Grants Pass is a city in and the county seat of Josephine County, Oregon, United States. The city is located on Interstate 5, northwest of Medford, along the Rogue River. The population is 39,194 according to the 2020 census, making it the 15th most populous city in Oregon.

==History==
Early Hudson's Bay Company hunters and trappers, following the Siskiyou Trail, passed through the site beginning in the 1820s. In the late 1840s, settlers following the Applegate Trail began traveling through the area on their way to the Willamette Valley. The city states that the name was selected to honor General Ulysses S. Grant's incredible success in the Vicksburg Campaign. The Grants Pass post office was established on March 22, 1865. The city of Grants Pass was incorporated in 1887.

The Oregon–Utah Sugar Company, financed by Charles W. Nibley, was created, leading to a sugar beet factory being built in Grants Pass in 1916. Before the factory opened, Oregon-Utah Sugar was merged into the Utah-Idaho Sugar Company. Due to labor shortages and low acreage planted in sugar beets, the processing machinery was moved to Toppenish, Washington, in 1918 or 1919.

Grants Pass was formerly a sundown town.
The Ku Klux Klan was active from the 1920s to 1960s.

Beginning in the early 1970s, the regional timber industry that had long sustained Grants Pass, Josephine County, and many of Oregon's timber towns entered a prolonged decline. Automation, particularly laser-controlled milling equipment, sharply reduced the labor needed in sawmills, and Oregon's timber employment fell steadily from the late 1970s onward. The downturn deepened after the 1994 Northwest Forest Plan, which set federal timber harvests in the region at roughly 1.2 billion board feet a year, a decline of about 70 percent from 1970s levels. At least twenty sawmills, veneer, and plywood mills closed across Jackson, Josephine, and Curry Counties after 1980, costing the region thousands of jobs.

Because Josephine County had funded public services largely through a share of federal timber-sale revenue rather than local property taxes, the decline hit county government especially hard. Federal safety-net payments partially offset the losses through the 2000s, peaking around 2006 at $12 to 15 million a year, before beginning to wind down after 2011. By 2013, the Josephine County sheriff's department had lost more than half its funding and laid off roughly 80 percent of its deputies, leaving evening and weekend 911 calls unanswered in much of the county. The crisis peaked in November 2014, when voters rejected a $12 million levy meant to close the budget gap, prompting the sheriff and district attorney to lay off 70 deputies and staff, release about 90 jail inmates, and cut law enforcement to a level not seen since the county's 1850s gold-rush settlement.

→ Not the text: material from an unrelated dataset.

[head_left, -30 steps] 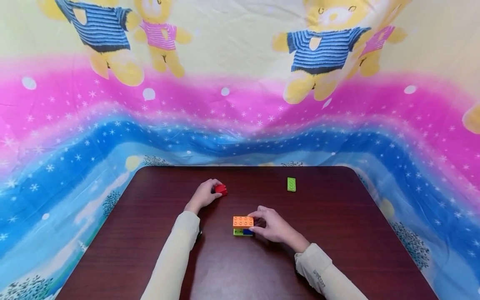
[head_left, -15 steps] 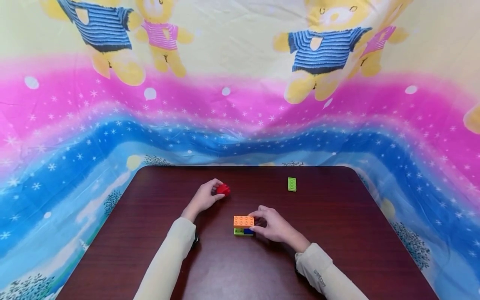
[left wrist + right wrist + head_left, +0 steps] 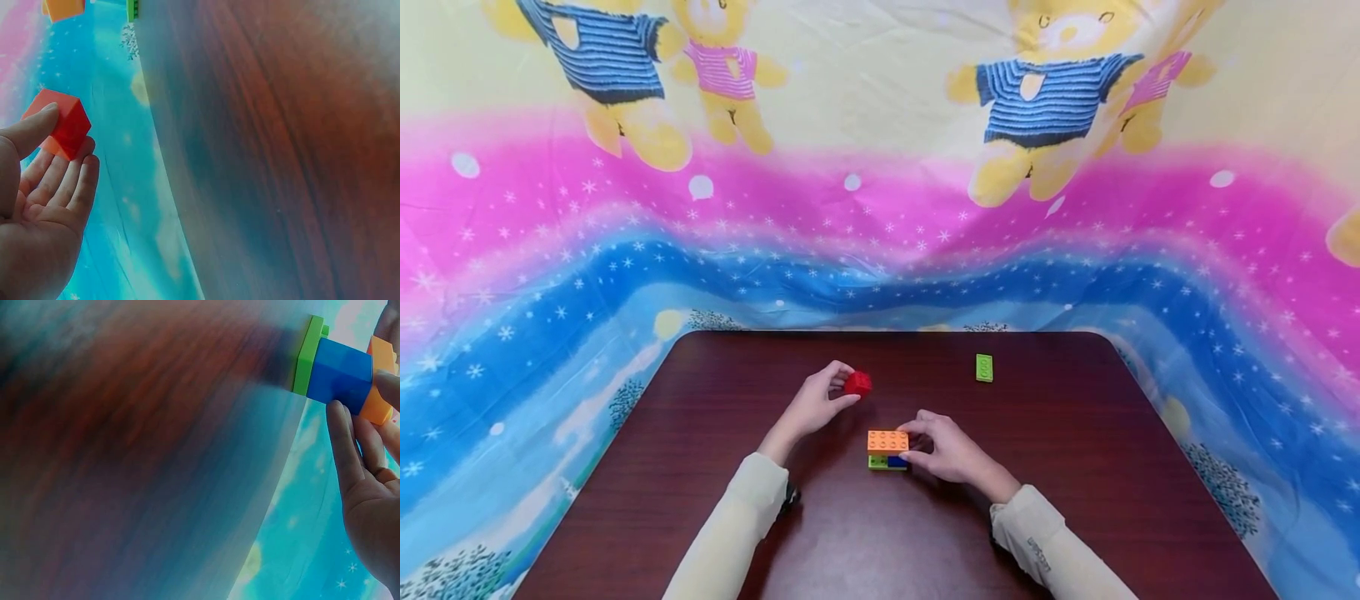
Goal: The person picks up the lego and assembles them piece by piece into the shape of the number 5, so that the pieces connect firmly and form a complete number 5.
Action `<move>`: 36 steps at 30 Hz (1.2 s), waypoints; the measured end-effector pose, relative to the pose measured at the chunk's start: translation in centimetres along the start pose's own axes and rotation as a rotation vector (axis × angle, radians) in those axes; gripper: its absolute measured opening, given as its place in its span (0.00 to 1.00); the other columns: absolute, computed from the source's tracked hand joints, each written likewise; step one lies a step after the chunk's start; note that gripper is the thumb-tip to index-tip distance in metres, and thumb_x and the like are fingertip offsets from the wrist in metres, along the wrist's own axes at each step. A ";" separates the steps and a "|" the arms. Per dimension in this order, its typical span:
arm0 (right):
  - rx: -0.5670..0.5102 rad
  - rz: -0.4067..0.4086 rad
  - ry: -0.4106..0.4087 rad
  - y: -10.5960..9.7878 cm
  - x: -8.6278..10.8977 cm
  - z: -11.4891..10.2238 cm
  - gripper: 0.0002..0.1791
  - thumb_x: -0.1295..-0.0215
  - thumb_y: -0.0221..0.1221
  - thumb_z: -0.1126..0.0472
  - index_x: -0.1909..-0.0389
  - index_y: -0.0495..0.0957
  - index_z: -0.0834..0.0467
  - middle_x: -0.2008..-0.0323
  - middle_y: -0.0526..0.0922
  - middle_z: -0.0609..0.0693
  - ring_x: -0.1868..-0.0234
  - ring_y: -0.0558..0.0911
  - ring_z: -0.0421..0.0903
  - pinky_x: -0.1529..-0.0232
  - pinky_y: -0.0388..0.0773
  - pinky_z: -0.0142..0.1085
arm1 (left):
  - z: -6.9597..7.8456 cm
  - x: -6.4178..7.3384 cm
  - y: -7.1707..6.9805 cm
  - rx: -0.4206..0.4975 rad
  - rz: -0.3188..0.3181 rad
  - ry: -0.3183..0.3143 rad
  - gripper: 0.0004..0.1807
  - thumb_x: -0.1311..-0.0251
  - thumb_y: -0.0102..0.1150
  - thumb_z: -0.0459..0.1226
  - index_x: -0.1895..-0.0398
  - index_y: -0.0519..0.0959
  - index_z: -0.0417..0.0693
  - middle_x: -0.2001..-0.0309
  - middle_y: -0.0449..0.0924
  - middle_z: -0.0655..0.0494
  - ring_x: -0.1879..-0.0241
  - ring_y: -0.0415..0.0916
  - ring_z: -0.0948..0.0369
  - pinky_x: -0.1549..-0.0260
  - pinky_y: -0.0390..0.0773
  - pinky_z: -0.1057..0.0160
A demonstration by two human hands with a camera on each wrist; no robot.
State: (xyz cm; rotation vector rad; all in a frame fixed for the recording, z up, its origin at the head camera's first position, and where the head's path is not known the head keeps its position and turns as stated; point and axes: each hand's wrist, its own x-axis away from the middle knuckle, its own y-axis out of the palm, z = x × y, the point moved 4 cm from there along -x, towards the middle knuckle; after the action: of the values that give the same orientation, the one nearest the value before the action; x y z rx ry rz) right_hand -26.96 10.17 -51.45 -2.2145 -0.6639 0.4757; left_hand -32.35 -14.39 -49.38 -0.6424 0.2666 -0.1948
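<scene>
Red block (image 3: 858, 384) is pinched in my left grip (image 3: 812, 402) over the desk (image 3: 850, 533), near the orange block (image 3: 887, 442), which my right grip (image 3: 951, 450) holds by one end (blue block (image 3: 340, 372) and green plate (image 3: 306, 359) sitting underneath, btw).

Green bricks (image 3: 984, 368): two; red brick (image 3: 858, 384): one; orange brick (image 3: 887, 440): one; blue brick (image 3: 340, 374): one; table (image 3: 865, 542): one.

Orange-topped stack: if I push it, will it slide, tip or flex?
The stack probably won't flex much, as its blocks look like rigid plastic. It would likely slide rather than roll, given the flat green base. Pressing the orange block on its left might tip or loosen it, since the blue block shows only under its right half.
</scene>
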 end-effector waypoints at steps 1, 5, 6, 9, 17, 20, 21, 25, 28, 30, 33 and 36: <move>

Despite fiscal strain, Grants Pass kept growing throughout the period. The city's population rose steadily across three decades, with this growth coming more from retirees and families moving in than from local job creation. Much of the in-migration came from California: between 1999 and 2005, more than 30 percent of out-of-state driver's licenses surrendered to Oregon's DMV in the area came from California residents, part of a broader wave of net interstate in-migration to Oregon that totaled roughly 26,000 more arrivals than departures in the Grants Pass area during the 1990s alone. The city eventually leaned into this identity in its official motto, "It's the Climate," first raised on a downtown sign in 1920.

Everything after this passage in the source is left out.